§ **Task**
Repeat only the lines below that run from the line with "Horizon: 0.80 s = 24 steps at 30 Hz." to the line with "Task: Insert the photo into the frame", ends included; skip every picture.
-------- Exercise input
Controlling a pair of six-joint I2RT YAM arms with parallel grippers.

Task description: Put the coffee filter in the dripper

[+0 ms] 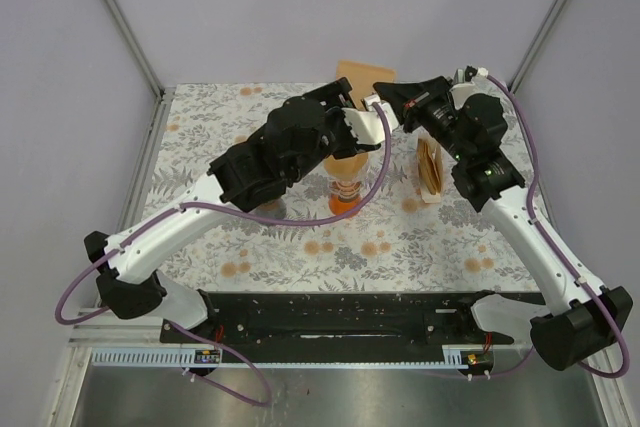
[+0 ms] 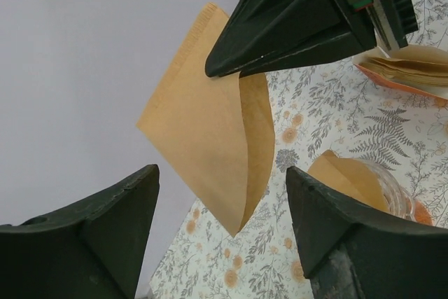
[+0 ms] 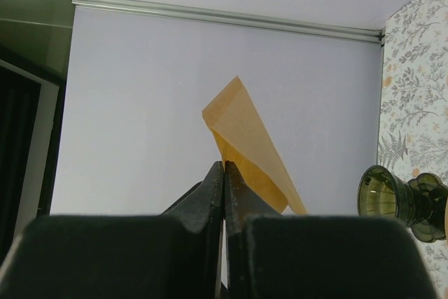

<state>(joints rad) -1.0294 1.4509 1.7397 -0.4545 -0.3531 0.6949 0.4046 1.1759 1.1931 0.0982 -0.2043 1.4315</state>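
Note:
My right gripper [image 1: 385, 95] is shut on the edge of a brown paper coffee filter [image 1: 360, 75] and holds it in the air over the table's far side. The filter hangs point down in the left wrist view [image 2: 210, 138] and shows past the shut jaws in the right wrist view [image 3: 248, 141]. My left gripper [image 1: 365, 132] is open and empty; the filter's tip hangs just beyond the gap between its jaws. The glass dripper [image 1: 345, 187] with an orange base stands under the left gripper. Brown paper [image 2: 343, 173] sits in its top.
A holder with a stack of brown filters [image 1: 430, 167] stands to the right of the dripper, also in the left wrist view [image 2: 413, 68]. The floral table cloth [image 1: 250, 247] covers the table. A metal frame and grey walls close the far side.

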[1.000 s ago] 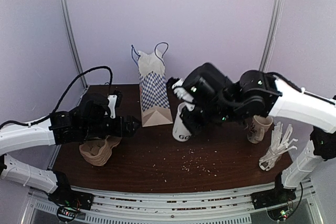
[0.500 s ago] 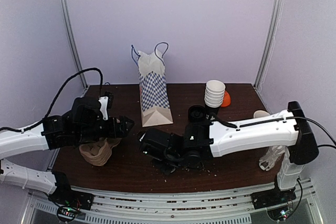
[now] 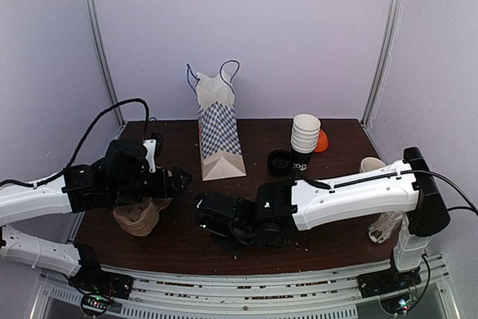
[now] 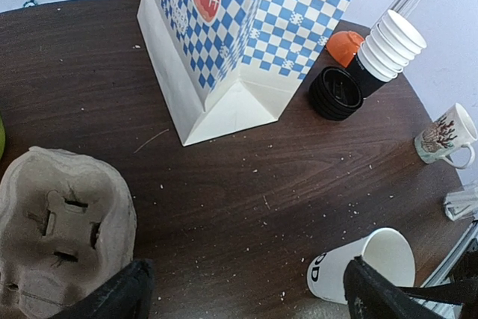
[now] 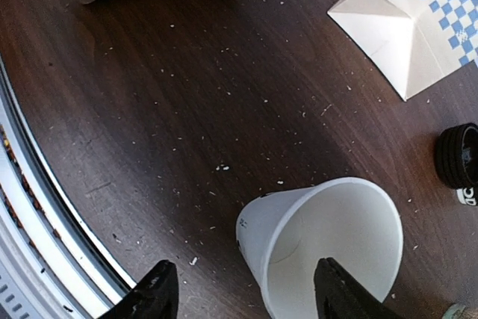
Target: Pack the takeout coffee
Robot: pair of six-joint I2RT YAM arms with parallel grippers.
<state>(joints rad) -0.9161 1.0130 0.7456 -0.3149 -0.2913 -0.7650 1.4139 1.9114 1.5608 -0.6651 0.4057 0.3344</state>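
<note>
The takeout coffee is a white paper cup (image 5: 299, 237) with black print; its mouth is open and no lid is on it. It rests near the table's front edge, right of centre in the left wrist view (image 4: 351, 270). My right gripper (image 5: 245, 296) is open: one finger is left of the cup, the other over its mouth. The top view hides the cup under that gripper (image 3: 213, 218). Over bare wood to the cup's left, my left gripper (image 4: 246, 296) is open and holds nothing.
A blue-checked paper bag (image 3: 219, 132) stands at the back centre. Black lids (image 4: 336, 93), a stack of lidless cups (image 4: 385, 46) and an orange lid (image 4: 343, 46) sit right of it, with a mug (image 4: 444, 134) farther right. Pulp cup carriers (image 4: 60, 237) lie left.
The right arm swung the cup from beside the bag down to the table's front. Its jaws, shut until half a second ago, have now opened. The left arm barely moved.
</note>
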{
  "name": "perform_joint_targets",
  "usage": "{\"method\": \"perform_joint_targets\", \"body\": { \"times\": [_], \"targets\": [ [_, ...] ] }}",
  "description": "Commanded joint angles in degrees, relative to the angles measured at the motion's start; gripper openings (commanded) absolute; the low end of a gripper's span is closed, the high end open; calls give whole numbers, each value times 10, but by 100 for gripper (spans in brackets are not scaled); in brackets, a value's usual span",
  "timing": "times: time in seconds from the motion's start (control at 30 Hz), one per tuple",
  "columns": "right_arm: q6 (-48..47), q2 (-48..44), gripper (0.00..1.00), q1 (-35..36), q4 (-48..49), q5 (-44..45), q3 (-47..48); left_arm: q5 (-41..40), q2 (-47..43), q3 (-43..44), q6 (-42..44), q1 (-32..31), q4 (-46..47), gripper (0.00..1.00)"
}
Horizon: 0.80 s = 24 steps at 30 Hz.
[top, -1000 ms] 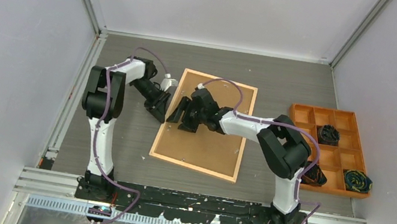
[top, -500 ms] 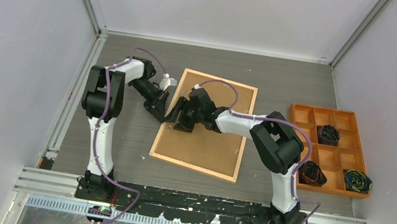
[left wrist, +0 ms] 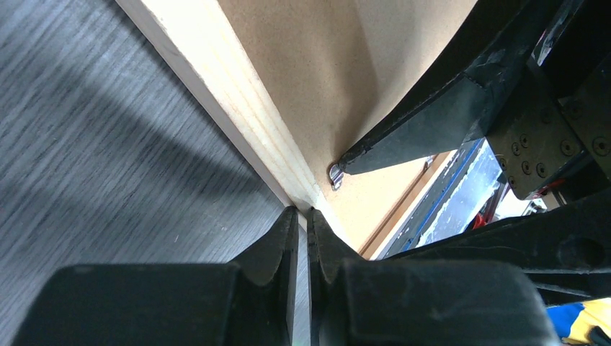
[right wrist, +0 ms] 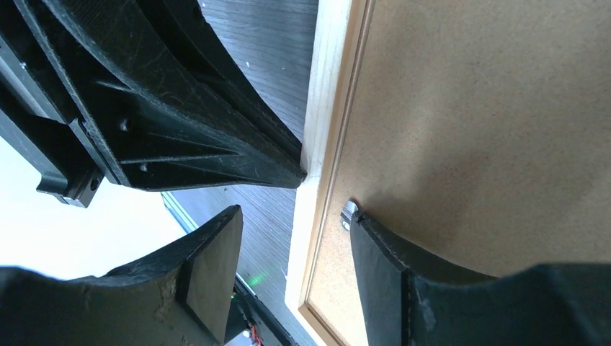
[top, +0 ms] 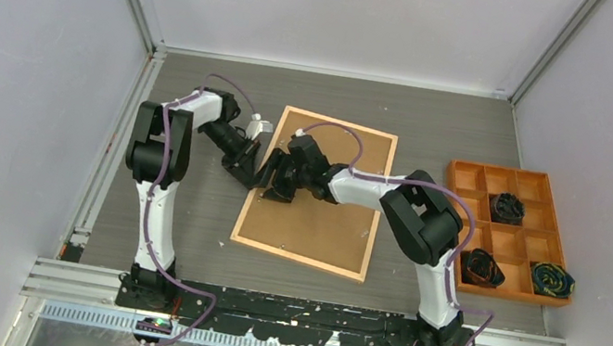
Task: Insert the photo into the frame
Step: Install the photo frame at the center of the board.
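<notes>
The frame (top: pixel 298 259) lies face down on the table (top: pixel 193 210). The photo (top: pixel 323 223) sits inside the frame, brown board back up. The left gripper (left wrist: pixel 302 220) is fully closed, its tips touching the frame's left rail. The right gripper (right wrist: pixel 294 220) is spread wide across that rail. One of its fingers is outside the frame and the other is on the metal clip (right wrist: pixel 349 213) on the board.

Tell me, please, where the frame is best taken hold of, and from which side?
The frame lies flat, back up, its board filling the centre, so only the thin outer edge offers a hold. I would take the left rail, coming from the left at table level; it likely needs tipping up before fingers can close across it.
</notes>
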Motion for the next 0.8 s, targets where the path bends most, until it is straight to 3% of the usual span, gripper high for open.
{"method": "perform_joint_targets", "body": {
  "times": [0.0,0.77],
  "targets": [
    [5,16,62,6,10,-5,16,4,4,-4,7,-2,25,8],
    [-8,54,59,6,-2,-56,54,4,6,-1,8,-2,23,4]
  ]
}}
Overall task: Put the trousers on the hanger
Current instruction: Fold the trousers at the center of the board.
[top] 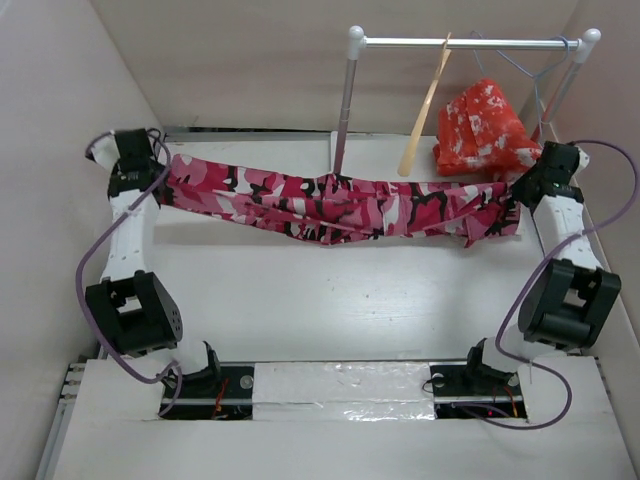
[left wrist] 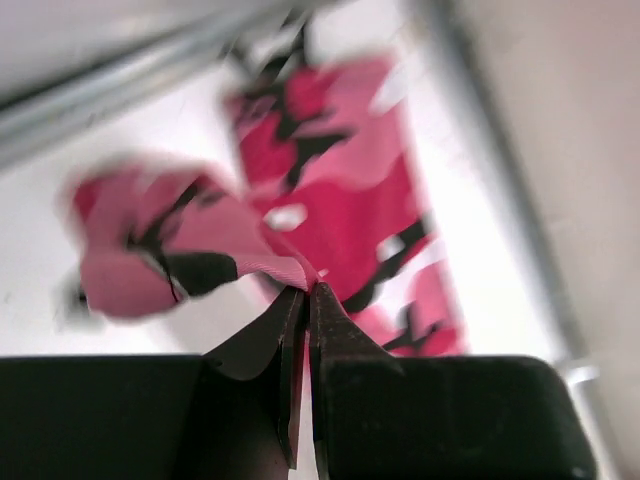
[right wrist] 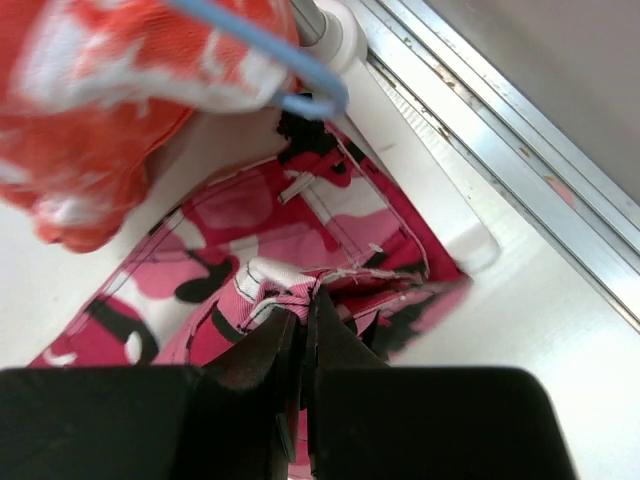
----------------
§ **The answer**
Horizon: 0.80 s = 24 steps at 30 Hz.
[top, -1000 ms] 
[top, -500 ms] 
[left wrist, +0 ms] 
[right wrist, +0 ms] 
[top, +0 ms] 
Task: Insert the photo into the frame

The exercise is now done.